What you need to do >> The whole listing, please: repeat it exactly, with the pictures left out.

Recorded data >>
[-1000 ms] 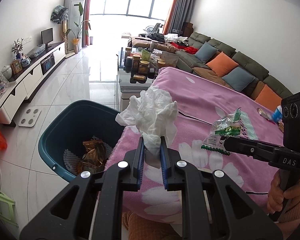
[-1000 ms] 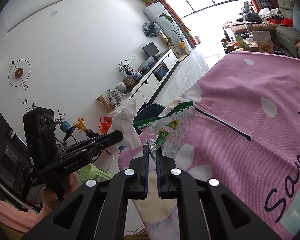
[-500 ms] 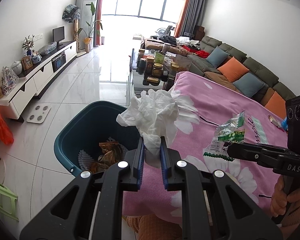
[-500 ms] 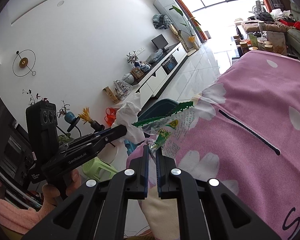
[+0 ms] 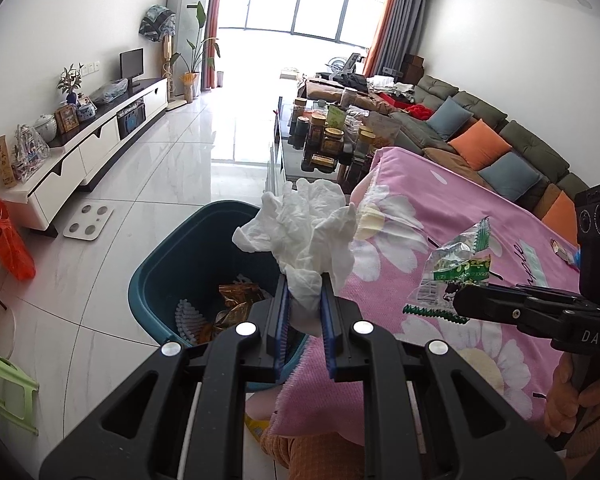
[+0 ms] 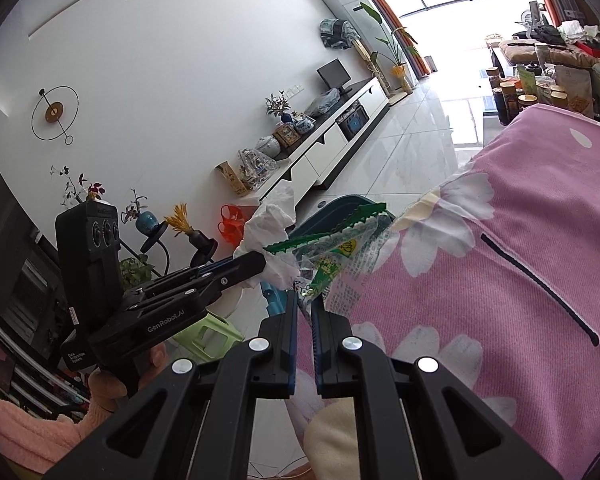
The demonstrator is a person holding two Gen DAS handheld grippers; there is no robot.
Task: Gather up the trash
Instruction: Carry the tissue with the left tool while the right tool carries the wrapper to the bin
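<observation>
Left hand-held gripper [image 5: 303,286] is clenched on a crumpled white tissue [image 5: 304,236], w/ the wad sticking up above the pads, over the near right rim of a teal bin [image 5: 172,256]. Right hand-held gripper [image 6: 304,300] is clamped on a clear snack wrapper [image 6: 340,256] w/ green print & a serrated green edge, held above the bench edge.

Left wrist view only: inside of the bin, w/ gold-brown wrappers [image 5: 236,304] & a white ribbed item at the bottom; right hand-held gripper seen side-on [image 5: 458,306] w/ the wrapper [image 5: 456,268] poking out of its tip, over the pink floral cloth [image 5: 440,208] covering the bench. More small packets [image 5: 564,250] lie on the cloth far right. Sofa w/ orange & blue-grey cushions [image 5: 480,148] and a low table of jars [image 5: 328,136] show behind.

Right wrist view only: left hand-held gripper side-on [image 6: 260,266] w/ tissue [image 6: 274,232] at its tip, just left of the wrapper, nearly touching it; only the bin's rim [image 6: 340,206] shows, behind the wrapper. Round wall clock [image 6: 55,111], vases & plants on the left.

Room: white tile floor [image 5: 172,168], long white TV cabinet [image 5: 100,136] along the left wall, big bright window at the far end, white scale [image 5: 88,222] on the floor, orange bag [image 5: 10,240], green stool [image 5: 2,388] near left.
</observation>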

Response area >>
[-1000 ms] 
[-1000 ms] 
[-500 ms] 
[-500 ms] 
[+0 ms] 
[+0 ms] 
The demonstrator is a person holding two Gen DAS handheld grippers; there is no robot.
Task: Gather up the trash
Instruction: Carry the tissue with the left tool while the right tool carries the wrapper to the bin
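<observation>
Left hand-held gripper [image 5: 303,286] is clenched on a crumpled white tissue [image 5: 304,236], w/ the wad sticking up above the pads, over the near right rim of a teal bin [image 5: 172,256]. Right hand-held gripper [image 6: 304,300] is clamped on a clear snack wrapper [image 6: 340,256] w/ green print & a serrated green edge, held above the bench edge.

Left wrist view only: inside of the bin, w/ gold-brown wrappers [image 5: 236,304] & a white ribbed item at the bottom; right hand-held gripper seen side-on [image 5: 458,306] w/ the wrapper [image 5: 456,268] poking out of its tip, over the pink floral cloth [image 5: 440,208] covering the bench. More small packets [image 5: 564,250] lie on the cloth far right. Sofa w/ orange & blue-grey cushions [image 5: 480,148] and a low table of jars [image 5: 328,136] show behind.

Right wrist view only: left hand-held gripper side-on [image 6: 260,266] w/ tissue [image 6: 274,232] at its tip, just left of the wrapper, nearly touching it; only the bin's rim [image 6: 340,206] shows, behind the wrapper. Round wall clock [image 6: 55,111], vases & plants on the left.

Room: white tile floor [image 5: 172,168], long white TV cabinet [image 5: 100,136] along the left wall, big bright window at the far end, white scale [image 5: 88,222] on the floor, orange bag [image 5: 10,240], green stool [image 5: 2,388] near left.
</observation>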

This output has been given in full.